Fortune magazine's most powerful woman of the year in 2010 is clear about the challenges she faced in joining the handful of women at the top of the business world. "If you are a woman and especially a person of colour, there are two strikes against you," Indra Nooyi told the audience at a lecture at Dartmouth College in 2002. "Immigrant, person of colour, and woman, three strikes against you . . . So I would work extra hard at it. More hours, yes. More sacrifices and trade-offs, yes. That has been the journey."
The 55-year-old's trailblazing path has taken her from what she calls a "humble middle-class" environment in South India (her father worked for a bank) to a staggering paypacket of $10.66m last year. Nooyi has done this while being a married mother of two.
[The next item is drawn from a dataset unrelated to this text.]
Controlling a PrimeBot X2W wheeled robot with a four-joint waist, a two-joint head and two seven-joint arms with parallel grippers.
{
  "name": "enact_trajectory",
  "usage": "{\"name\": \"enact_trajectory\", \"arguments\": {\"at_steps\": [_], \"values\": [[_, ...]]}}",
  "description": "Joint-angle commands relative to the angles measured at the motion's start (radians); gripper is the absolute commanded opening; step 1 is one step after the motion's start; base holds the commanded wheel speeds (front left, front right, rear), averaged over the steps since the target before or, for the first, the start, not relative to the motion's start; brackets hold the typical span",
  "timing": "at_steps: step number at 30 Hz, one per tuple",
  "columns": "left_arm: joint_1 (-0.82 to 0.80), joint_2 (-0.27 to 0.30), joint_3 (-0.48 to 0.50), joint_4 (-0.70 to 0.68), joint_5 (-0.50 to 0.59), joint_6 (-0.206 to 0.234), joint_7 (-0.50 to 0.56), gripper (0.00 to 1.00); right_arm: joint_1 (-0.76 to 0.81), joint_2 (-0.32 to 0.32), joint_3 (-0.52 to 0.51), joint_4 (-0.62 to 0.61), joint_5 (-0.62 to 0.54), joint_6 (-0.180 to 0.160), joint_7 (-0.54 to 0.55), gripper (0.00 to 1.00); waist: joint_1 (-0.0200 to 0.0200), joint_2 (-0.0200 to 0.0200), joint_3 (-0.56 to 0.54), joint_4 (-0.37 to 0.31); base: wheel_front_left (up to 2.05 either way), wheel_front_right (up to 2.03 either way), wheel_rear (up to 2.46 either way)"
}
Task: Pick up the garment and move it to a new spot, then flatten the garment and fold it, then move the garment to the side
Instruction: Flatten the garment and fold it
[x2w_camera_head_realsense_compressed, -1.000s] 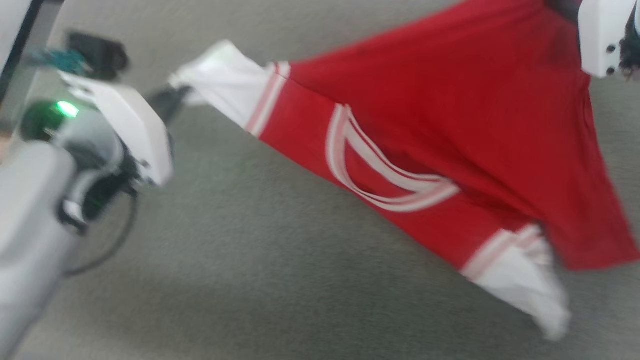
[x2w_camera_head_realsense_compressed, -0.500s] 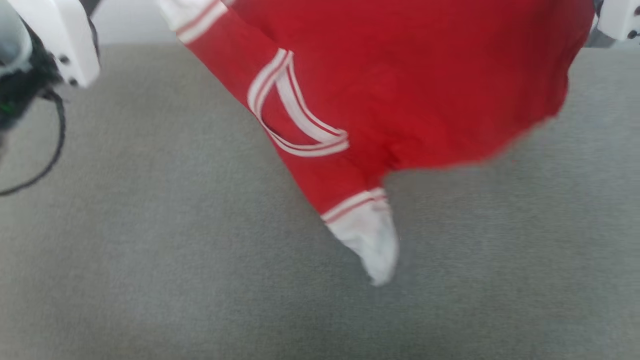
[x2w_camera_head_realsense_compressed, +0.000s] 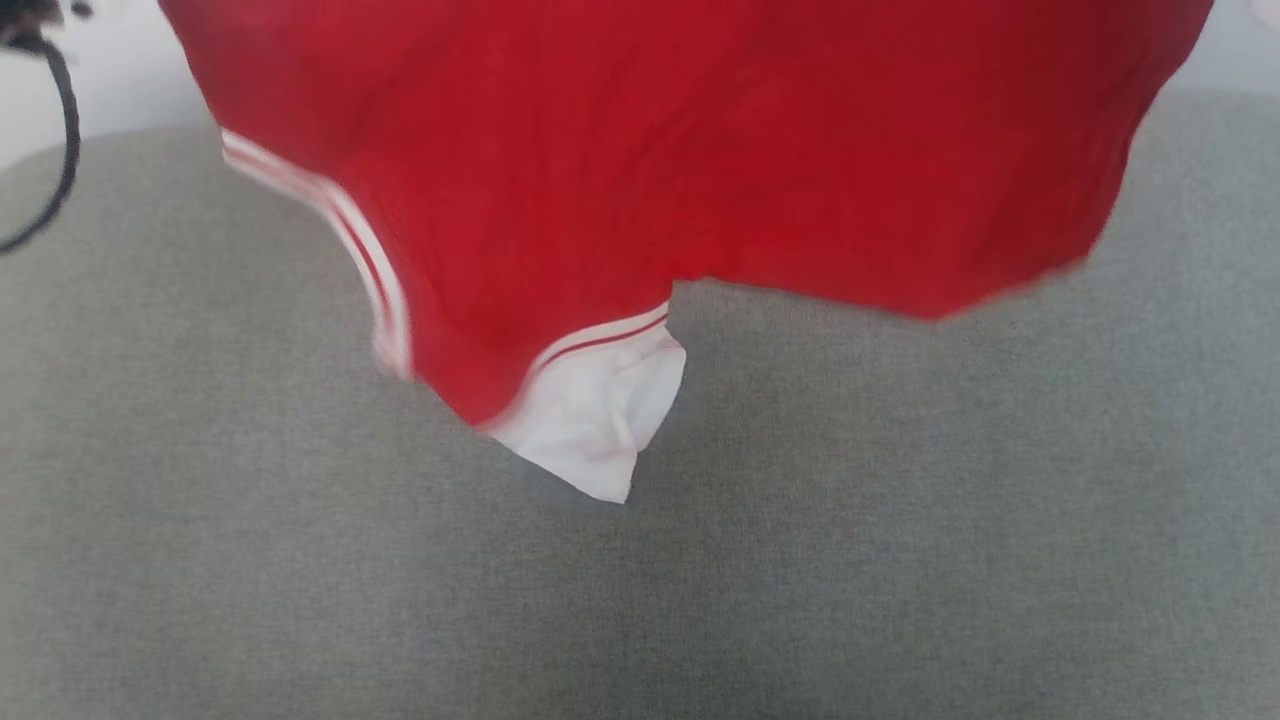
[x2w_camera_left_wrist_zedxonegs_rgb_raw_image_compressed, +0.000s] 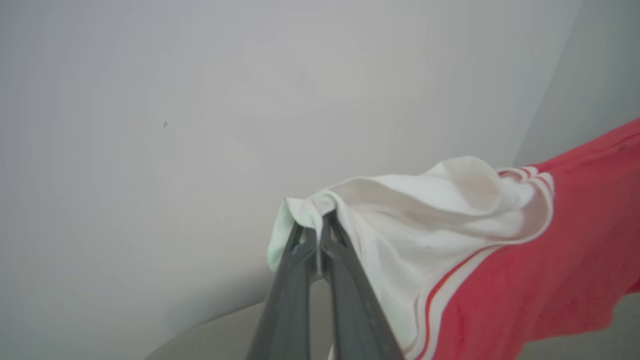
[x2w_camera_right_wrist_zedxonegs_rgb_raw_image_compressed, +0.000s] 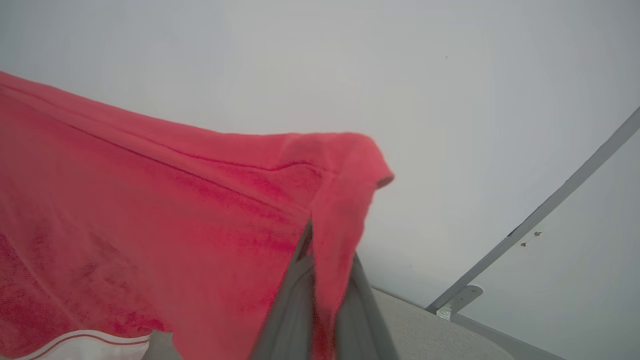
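The garment (x2w_camera_head_realsense_compressed: 640, 150) hangs spread between both pairs of jaws, above the grey desk (x2w_camera_head_realsense_compressed: 300, 580). The left jaws pinch its white sleeve (x2w_camera_left_wrist_zedxonegs_rgb_raw_image_compressed: 400, 210); the right jaws pinch a red edge.

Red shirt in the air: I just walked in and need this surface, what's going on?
The robot holds the garment up, spread between both arms. The left gripper is shut on a white sleeve, the right gripper on a red corner. The other sleeve dangles lowest over the grey surface. Nothing is laid flat or folded yet.
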Motion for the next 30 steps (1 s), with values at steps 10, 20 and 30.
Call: {"name": "enact_trajectory", "arguments": {"at_steps": [10,20,30], "values": [[-0.303,-0.098,-0.022,0.243,0.168,-0.073,-0.247,0.0,-0.143,0.116,-0.1,0.206,-0.173,-0.002,-0.23,0.0,0.0,0.0,0.18,-0.005,0.0,0.0,0.0],[-0.556,-0.171,-0.036,0.42,0.351,-0.084,-0.712,0.0,-0.315,0.212,-0.161,0.401,-0.434,-0.002,-0.579,0.0,0.0,0.0,0.299,0.012,0.0,0.0,0.0],[-0.354,-0.231,-0.146,0.59,0.296,-0.165,-0.694,0.0,-0.164,0.241,-0.043,0.489,-0.346,-0.002,-0.485,0.0,0.0,0.0,0.289,0.061,0.0,0.0,0.0]]}}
For this achievement she credits, as well as nannies, help from a "matrix of relatives". Family is so important to her, she is said to have once written to the parents of PepsiCo's senior managers to tell them how much they had contributed to the company "through the gift of their son or daughter".
At 23, she left India to study at Yale, working as a receptionist from midnight to 5am to help pay for her tuition. She started her career in a textile firm in India, and worked for Johnson & Johnson, the Boston Consulting Group and Motorola before joining PepsiCo in 1994.And after reaching the top, herself, she is keen to help other women – and minorities – up the ladder, by making the case for diversity in business. "There's a lot society can do, " she insists. "Flexitime. Leave policies when women give birth. We need women in the companies, some of the brightest candidates are women. We need to help them balance. And it doesn't have to be government, it should be corporations" She has also spoken out for this year's quota system at Davos, lamenting that it was just a "one-off" intiative when women should regularly make up 40 or 50% of the delegates.